Store backend and search
Content:
Introduction
A store backend is used to store configuration data, regardless of its format or content. the backend is selected automatically from the configuration file (config.toml
).
In all cases, we don't deal with stores directly, but through factories.
Current backends
We now support multiple storage backend, every backend stores the data differently, and they don't share the data between them.
Selecting any of them can be done using the configuration file, or using jsctl
:
jsctl config update store redis
Each store have related configuration:
cat ~/.config/jumpscale/config.toml
...
[stores]
[stores.redis]
hostname = "localhost"
port = 6379
[stores.filesystem]
path = "/home/abom/.config/jumpscale/secureconfig"
[stores.whoosh]
path = "/home/abom/.config/jumpscale/whoosh_indexes"

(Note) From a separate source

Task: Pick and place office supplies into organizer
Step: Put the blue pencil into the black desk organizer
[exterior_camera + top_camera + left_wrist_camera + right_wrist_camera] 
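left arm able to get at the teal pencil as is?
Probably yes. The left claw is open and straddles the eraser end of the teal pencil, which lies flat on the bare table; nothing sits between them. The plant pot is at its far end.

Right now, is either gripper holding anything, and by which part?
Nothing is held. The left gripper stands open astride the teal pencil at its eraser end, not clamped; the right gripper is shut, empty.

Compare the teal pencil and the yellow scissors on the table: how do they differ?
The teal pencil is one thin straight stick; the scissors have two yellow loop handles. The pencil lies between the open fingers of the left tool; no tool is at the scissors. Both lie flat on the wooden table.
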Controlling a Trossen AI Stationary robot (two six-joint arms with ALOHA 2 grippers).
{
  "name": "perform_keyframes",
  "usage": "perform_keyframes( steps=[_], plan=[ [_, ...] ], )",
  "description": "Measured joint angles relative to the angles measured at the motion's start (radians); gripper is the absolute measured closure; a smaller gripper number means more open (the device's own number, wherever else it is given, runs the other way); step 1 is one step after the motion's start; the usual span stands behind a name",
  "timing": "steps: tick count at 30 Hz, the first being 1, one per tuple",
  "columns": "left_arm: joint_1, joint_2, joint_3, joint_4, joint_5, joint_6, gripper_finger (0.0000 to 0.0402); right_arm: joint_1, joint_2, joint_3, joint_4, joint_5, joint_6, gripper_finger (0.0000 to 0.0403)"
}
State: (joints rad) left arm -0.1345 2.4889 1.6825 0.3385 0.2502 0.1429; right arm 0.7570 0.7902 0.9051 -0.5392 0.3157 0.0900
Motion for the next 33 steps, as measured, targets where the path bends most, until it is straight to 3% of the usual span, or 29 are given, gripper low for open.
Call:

For example, you can specify which redis server you need to use.
Filesystem
Stores configuration as a directory tree. does not support indexing/search. The path where data is stored can be configured.
Redis
Stores configuration as relative key/values. does not support indexing/search, Server information can be configured.
Whoosh
Stores configuration in whoosh indexes. it supports indexing/search for the following field types:
- Boolean
- Bytes
- Email (as strings)
- GUID (as strings)
- IPAddress (as strings)
- IPRange (as strings)
- Json (as strings)
- Path (as strings)
- String
- Tel (as strings)
- URL (as strings)
- Integer
- Port
- Date (as integers)
- DateTime (as integers)
- Time (as integers)
Some known issues:
- Field names follow
whoosh
constraints, e.g. cannot start with underscore. - For
Float
fields, it has known issue, can be resolved by using integers (with compute function) or even a string for now.

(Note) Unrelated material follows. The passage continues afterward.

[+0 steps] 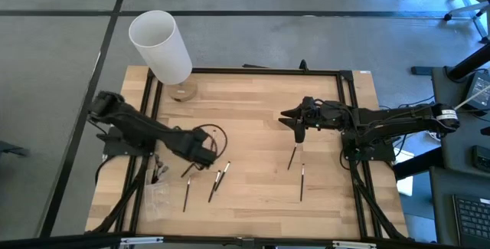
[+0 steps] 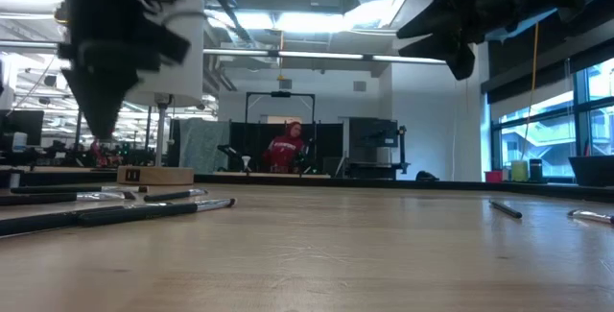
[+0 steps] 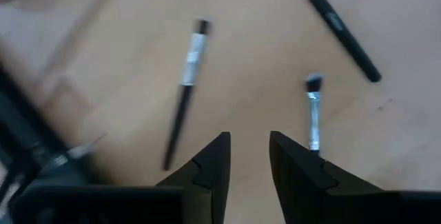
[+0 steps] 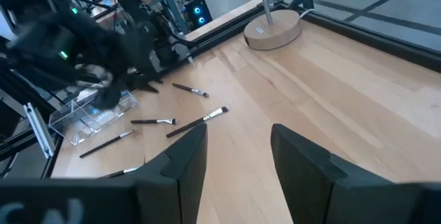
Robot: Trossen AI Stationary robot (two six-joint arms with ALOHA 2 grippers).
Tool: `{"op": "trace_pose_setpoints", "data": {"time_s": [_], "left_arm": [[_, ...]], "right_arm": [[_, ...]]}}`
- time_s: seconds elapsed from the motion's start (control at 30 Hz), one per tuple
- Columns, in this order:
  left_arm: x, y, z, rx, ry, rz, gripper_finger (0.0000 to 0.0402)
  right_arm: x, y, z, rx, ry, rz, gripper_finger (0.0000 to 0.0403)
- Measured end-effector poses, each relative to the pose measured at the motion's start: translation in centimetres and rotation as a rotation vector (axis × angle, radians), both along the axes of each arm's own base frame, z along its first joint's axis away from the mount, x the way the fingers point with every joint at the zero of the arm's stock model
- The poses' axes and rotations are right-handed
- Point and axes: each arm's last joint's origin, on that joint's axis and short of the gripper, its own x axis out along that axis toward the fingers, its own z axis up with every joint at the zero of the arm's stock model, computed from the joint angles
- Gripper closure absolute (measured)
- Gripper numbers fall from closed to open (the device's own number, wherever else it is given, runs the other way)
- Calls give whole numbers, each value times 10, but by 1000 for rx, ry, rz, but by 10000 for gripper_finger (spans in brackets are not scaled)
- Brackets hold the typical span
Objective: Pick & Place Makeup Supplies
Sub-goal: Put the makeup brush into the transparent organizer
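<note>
About 5 brushes [image 1: 216,185] lie loose on the table [image 1: 253,119], the left gripper [image 3: 248,160] and right gripper [image 4: 234,156] both parted and empty.

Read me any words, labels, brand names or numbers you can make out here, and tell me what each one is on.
No text here can be read.
Brush handle: a faint light mark, too blurred to read.
Small wooden block: a dark mark, too small to read.
</note>
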Motion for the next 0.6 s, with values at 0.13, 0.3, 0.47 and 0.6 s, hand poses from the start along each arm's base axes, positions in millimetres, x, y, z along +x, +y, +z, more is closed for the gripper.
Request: {"op": "trace_pose_setpoints", "data": {"time_s": [0.13,0.3,0.47,0.6], "left_arm": [[19,-1,-26,-74,31,-57,309],[24,0,-45,-104,113,-59,308],[25,-1,-48,-123,124,-56,302],[25,-1,-47,-135,121,-55,303]], "right_arm": [[0,0,-1,0,10,0,240],[0,0,-1,1,15,0,240],[0,0,-1,0,16,0,240],[0,0,-1,0,16,0,240]]}}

The path where whoosh indexes are created can be configured.
Factory options
Factory options can be set in config file, only always reload option is available for now.
Always reload
When you load an object from a factory, it will stay in memory for fast access, but sometimes, you need to always fetch the new data (this might be heavy but useful in e.g multi-process setup).

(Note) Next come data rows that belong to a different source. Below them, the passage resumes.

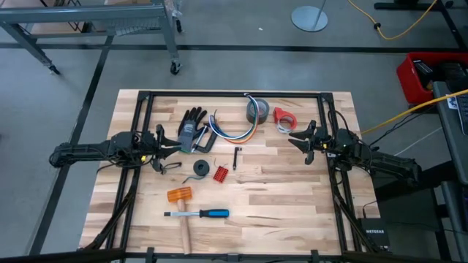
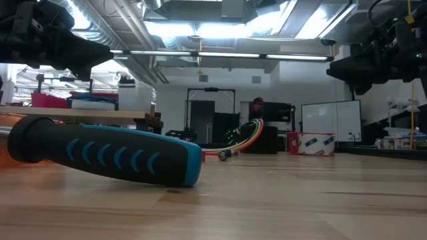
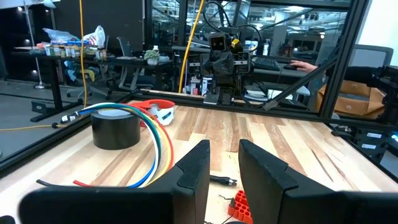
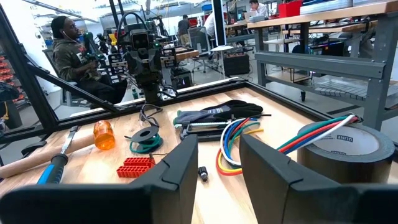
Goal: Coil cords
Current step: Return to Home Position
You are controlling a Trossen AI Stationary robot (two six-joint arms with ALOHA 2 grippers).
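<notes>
The cords are a bundle of blue, orange, white and green strands (image 1: 235,133) lying in a curve on the table's far middle, between a black glove (image 1: 191,128) and a grey tape roll (image 1: 257,111). The bundle also shows in the left wrist view (image 3: 158,140) and the right wrist view (image 4: 231,140). A thin black cord (image 1: 167,166) lies curled near the left arm. My left gripper (image 1: 178,144) hovers level at the table's left, open with nothing between its fingers (image 3: 225,152). My right gripper (image 1: 293,139) hovers level at the right, likewise open (image 4: 219,149).
A red tape ring (image 1: 284,117) lies by the grey roll. Toward the near edge lie a green spool (image 1: 201,168), a red plastic piece (image 1: 221,173), a short black piece (image 1: 237,157), an orange-headed mallet (image 1: 180,194) and a blue-handled screwdriver (image 1: 208,213). A person sits beyond the table (image 4: 68,50).
</notes>
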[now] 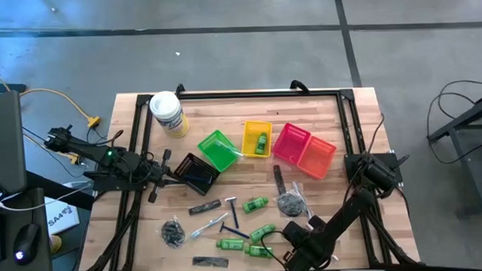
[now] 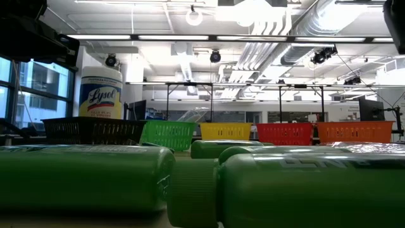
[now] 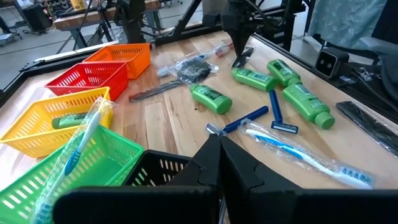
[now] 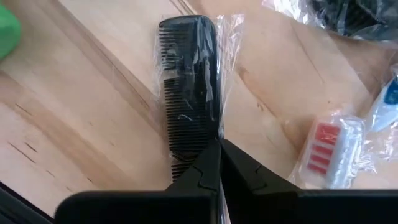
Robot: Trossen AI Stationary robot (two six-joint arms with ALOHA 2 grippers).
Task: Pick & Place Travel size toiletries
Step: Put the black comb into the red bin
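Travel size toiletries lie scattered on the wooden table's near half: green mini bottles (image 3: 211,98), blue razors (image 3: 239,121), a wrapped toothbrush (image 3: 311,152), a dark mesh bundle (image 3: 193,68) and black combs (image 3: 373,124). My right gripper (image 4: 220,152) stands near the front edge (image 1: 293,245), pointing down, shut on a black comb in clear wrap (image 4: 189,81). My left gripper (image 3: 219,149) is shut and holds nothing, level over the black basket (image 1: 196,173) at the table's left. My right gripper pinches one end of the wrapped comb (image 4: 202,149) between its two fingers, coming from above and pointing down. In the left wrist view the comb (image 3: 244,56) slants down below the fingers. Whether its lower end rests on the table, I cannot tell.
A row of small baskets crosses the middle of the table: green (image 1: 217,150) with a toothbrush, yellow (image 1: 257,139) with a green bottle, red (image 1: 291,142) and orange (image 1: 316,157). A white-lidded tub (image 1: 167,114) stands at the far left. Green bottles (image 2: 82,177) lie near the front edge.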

In jumpscale configuration, you can set always_load
in factory setting section:
[factory]
always_reload = false
If set to true, the following example would work (from two different shells):
First get an instance in the first shell:
JS-NG> cl = j.clients.redis.get("aa")
JS-NG> cl.hostname
'localhost'
Also, get the same instance in the second shell:
JS-NG> cl = j.clients.redis.get("aa")
JS-NG> cl.hostname
'localhost'
Update hostname
in the first shell:
JS-NG> cl.hostname = "172.17.0.2"
JS-NG> cl.save()
If you try to get the same instance in the second shell again, it should get the latest stored data:
JS-NG> cl = j.clients.redis.get("aa")
JS-NG> cl.hostname
'172.17.0.2'
Locations
To distinguish between every base class/type and different instances, we have a dynamic location generated for every factory, for example, if you tried the following code in jsng
shell:
JS-NG> from jumpscale.core.base import Base, fields, StoredFactory
2
3 class Car(Base):
4 color = fields.String()
5
6
7 factory = StoredFactory(Car)
JS-NG> factory.location
Location('jumpscale.entry_points.jsng', 'Car')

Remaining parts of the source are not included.